Nigeria is one of the famous producers of cowpea, the plant which is used for feeding animals, specifically cattle. Is everything perfect with cowpea production in Nigeria or perhaps there are some issues? Read about particular features and problems of cowpea production in Nigeria.
Cowpea production: the main features
When it comes to cowpea, Nigeria is surely a rich country. This crop is full of useful elements like magnesium, calcium, thiamine, phosphorous, niacin, riboflavin, pantothenic acid, and vitamins A, C, and B6. The only issue of cowpea is that the crop is unable to stand cold weather, that is why it grows in such quantities in Nigeria, Niger and other African countries with hot climate. Cowpea usually grows in the tropics, which include Africa, Europe, Asia, and America.
Usually, cowpea is tolerant to drought, and it grows well in different soils. It can also support the soils with low fertility.
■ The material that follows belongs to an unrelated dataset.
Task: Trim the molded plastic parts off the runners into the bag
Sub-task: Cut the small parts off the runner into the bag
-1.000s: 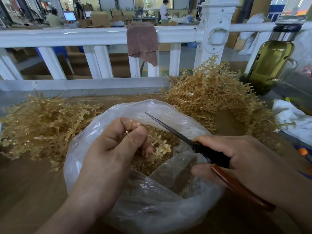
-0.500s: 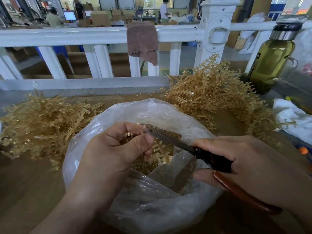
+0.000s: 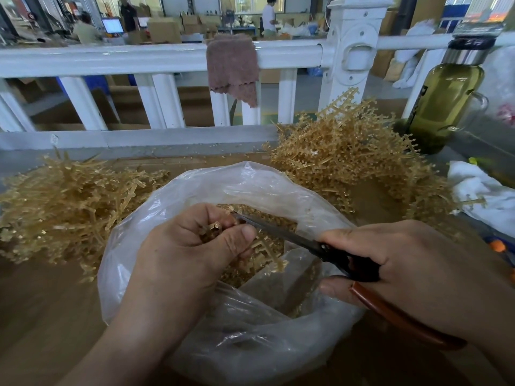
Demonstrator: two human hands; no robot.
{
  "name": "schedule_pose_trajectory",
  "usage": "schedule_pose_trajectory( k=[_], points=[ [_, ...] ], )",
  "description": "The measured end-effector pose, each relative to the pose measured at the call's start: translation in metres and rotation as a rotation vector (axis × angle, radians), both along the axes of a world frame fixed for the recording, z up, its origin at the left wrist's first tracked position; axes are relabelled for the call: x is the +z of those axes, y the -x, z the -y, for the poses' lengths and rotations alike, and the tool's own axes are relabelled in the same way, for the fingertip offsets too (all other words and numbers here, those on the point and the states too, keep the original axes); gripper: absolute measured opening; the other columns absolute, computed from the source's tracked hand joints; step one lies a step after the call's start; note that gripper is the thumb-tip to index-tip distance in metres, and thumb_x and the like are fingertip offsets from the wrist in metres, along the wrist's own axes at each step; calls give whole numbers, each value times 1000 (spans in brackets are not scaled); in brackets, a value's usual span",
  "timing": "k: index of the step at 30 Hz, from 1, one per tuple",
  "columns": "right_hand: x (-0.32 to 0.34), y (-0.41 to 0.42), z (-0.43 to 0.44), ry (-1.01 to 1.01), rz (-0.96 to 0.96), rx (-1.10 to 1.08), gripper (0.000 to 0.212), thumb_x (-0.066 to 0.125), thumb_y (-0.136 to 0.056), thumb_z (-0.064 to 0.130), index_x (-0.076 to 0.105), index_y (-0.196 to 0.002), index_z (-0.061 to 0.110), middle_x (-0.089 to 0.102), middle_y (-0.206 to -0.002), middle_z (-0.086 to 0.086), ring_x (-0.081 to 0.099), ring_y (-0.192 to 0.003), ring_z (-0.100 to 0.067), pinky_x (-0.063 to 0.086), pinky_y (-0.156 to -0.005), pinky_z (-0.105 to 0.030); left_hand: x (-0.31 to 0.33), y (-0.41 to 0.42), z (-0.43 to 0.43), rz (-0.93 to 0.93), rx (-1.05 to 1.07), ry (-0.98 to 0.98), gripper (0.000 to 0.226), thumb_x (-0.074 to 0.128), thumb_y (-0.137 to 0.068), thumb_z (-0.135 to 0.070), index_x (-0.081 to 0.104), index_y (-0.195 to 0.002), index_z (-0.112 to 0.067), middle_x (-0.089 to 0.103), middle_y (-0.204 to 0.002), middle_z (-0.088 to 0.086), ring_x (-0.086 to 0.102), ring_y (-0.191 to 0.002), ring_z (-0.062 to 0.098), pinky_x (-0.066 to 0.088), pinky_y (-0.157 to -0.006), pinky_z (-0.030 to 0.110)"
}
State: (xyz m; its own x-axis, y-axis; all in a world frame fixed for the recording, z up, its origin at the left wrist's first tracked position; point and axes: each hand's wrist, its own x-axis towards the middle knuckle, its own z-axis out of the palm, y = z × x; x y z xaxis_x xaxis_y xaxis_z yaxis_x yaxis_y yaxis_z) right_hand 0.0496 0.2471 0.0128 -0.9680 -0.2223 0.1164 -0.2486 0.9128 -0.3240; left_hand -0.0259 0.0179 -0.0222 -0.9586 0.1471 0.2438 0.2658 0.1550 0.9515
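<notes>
- As we look down, we count two runner piles (image 3: 69,207) (image 3: 348,162), one bag (image 3: 278,176), one scissors (image 3: 281,235).
- The bag holds small parts (image 3: 242,277).
- Our left hand (image 3: 189,252) pinches one runner (image 3: 267,252); our right hand (image 3: 418,263) grips the scissors.

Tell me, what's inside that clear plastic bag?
A heap of small tan trimmed pieces lies in the bag. Over it, the left hand grips a runner; the right hand holds scissors to it. The heap's depth is hidden by the hand and crumpled plastic.
</notes>
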Motion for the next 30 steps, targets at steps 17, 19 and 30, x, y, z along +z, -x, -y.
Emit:
schedule_pose_trajectory(
  k=[17,19,30],
  points=[
    [2,-1,1,-4,-15,-10,35,45,-78,72,61,-93,45,59,-70,20,59,-73,3,46,-68,-18,1,-1,0,8,8,26,28,72,-62,-57,73,-76,-33,74,-66,-6,68,-59,2,50,-62,21],
    [2,-1,1,-3,-12,-9,29,46,-77,71,56,-88,47,57,-68,19,58,-72,2,45,-65,-19,2,-2,0,10,13,46,26,71,-63,-57,73,-76,-35,74,-66,-7,68,-60,2,47,-64,28],
    [-9,4,-2,81,-22,10,31,50,-79,69,59,-85,40,59,-71,18,58,-68,0,45,-62,-21,5,-5,-1,32,32,68,8,75,-78,-40,72,-73,-34,72,-64,-10,63,-54,-5,42,-53,5]
  ],
)
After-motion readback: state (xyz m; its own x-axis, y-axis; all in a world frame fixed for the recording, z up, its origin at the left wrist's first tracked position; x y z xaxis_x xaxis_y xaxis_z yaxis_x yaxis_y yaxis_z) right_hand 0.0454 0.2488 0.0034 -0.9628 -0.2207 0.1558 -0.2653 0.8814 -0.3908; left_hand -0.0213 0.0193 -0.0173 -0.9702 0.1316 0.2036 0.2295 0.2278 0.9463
Usually, the small-scale farms produce cowpea plant – they grow it together with the other crops. Cowpea grows well in shade. It has a quality to prevent erosion, as it quickly covers the ground.
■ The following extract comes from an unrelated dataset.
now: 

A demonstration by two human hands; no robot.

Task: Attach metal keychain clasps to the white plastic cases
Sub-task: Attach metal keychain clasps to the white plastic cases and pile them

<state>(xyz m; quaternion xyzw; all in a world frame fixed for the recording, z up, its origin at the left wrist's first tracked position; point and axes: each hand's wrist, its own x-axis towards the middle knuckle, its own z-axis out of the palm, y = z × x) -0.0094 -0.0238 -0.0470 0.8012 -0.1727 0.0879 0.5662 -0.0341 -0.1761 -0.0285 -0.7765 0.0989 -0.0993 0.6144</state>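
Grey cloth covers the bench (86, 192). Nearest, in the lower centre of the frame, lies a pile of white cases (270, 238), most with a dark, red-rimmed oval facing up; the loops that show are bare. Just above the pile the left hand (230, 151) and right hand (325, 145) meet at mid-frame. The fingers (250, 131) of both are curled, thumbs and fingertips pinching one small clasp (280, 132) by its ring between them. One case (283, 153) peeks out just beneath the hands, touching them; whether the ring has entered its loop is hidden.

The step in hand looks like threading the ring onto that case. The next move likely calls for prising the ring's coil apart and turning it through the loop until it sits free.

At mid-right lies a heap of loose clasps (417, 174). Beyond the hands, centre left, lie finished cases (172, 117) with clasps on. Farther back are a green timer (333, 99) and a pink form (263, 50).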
The growth and development of cowpea are important because this product is high in protein. The other things that are valued in cowpea are its adaptation to various soil types, tolerance to drought, and improvement of soil fertility. That is why cowpea holds a huge economic value in different countries of the world.
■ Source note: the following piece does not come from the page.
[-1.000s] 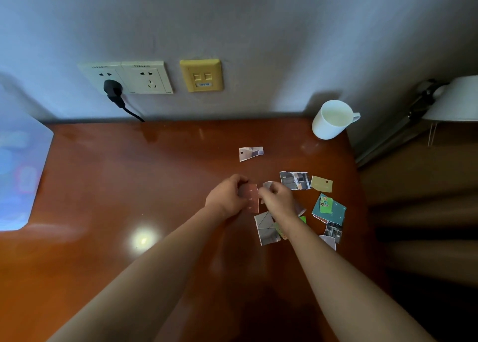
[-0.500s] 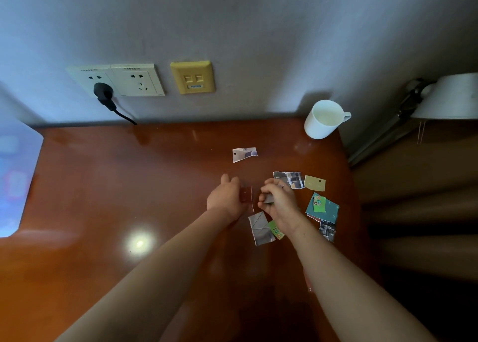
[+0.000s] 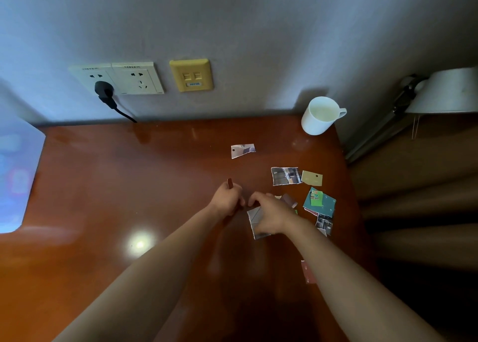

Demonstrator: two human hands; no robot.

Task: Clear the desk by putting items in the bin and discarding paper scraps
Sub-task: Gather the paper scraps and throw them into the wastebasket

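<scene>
As left hand (image 3: 226, 200) grips a reddish scrap (image 3: 229, 183), right hand (image 3: 271, 216) seemingly pinches a grey scrap (image 3: 254, 224) — gathering; lift next.

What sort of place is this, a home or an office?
Likely a hotel room or bedroom: a glossy wooden desk against the wall, power sockets beside a yellow data port, a white mug and a lamp.

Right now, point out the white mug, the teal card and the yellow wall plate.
white mug (image 3: 316, 124), head view, on its outer wall.
teal card (image 3: 327, 205), head view, on its plain teal part.
yellow wall plate (image 3: 192, 76), head view, on its middle.
</scene>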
Which problems could cowpea production in Nigeria potentially experience? Here are some examples.
Problems of cowpea production in Nigeria
The Nigerian cowpea plants are often attacked by different pests, which tend to extract juice from their leaves and spread the viruses, in particular, cowpea mosaic one. The plant is also attacked by various diseases which are caused by the bacteria, viruses, and fungi. The parasitic types of weeds, Alectra and Striga, prevent the growth of plants at all stages and choke them. Nermatodes work by preventing the roots of the plant from absorption of nutritional substances and water from the earth soil.
Many crops of cowpea are also fed by rain. Even though the plant is tolerant to drought, the farmers in the driest regions manage to obtain low harvests of cowpeas.
Another problem that gives cowpea farmers a headache is pathogens, which come in three types: Pythium, Rhizoctonia, and Fusarium. They cause rotting of the roots along with damping off.
These problems are quite common, and in case the diseases manage to affect the seeds before germinating, the seeds have a very little chance to grow out of the soil. If you dig them up, the soil can get clumped to them by thin threads. The seedlings usually wither and die eventually. To avoid this problem, you are recommended to plant the seeds in late spring, when the soil is already warmed up. These diseases usually appear in cool and moisturized environment. Also, you should not plant the seeds too close to each other.
Cowpea production in Nigeria is something that the country could be proud of. The farmers who manage cowpeas need to learn a lot of useful tricks to avoid the major problems with their harvest.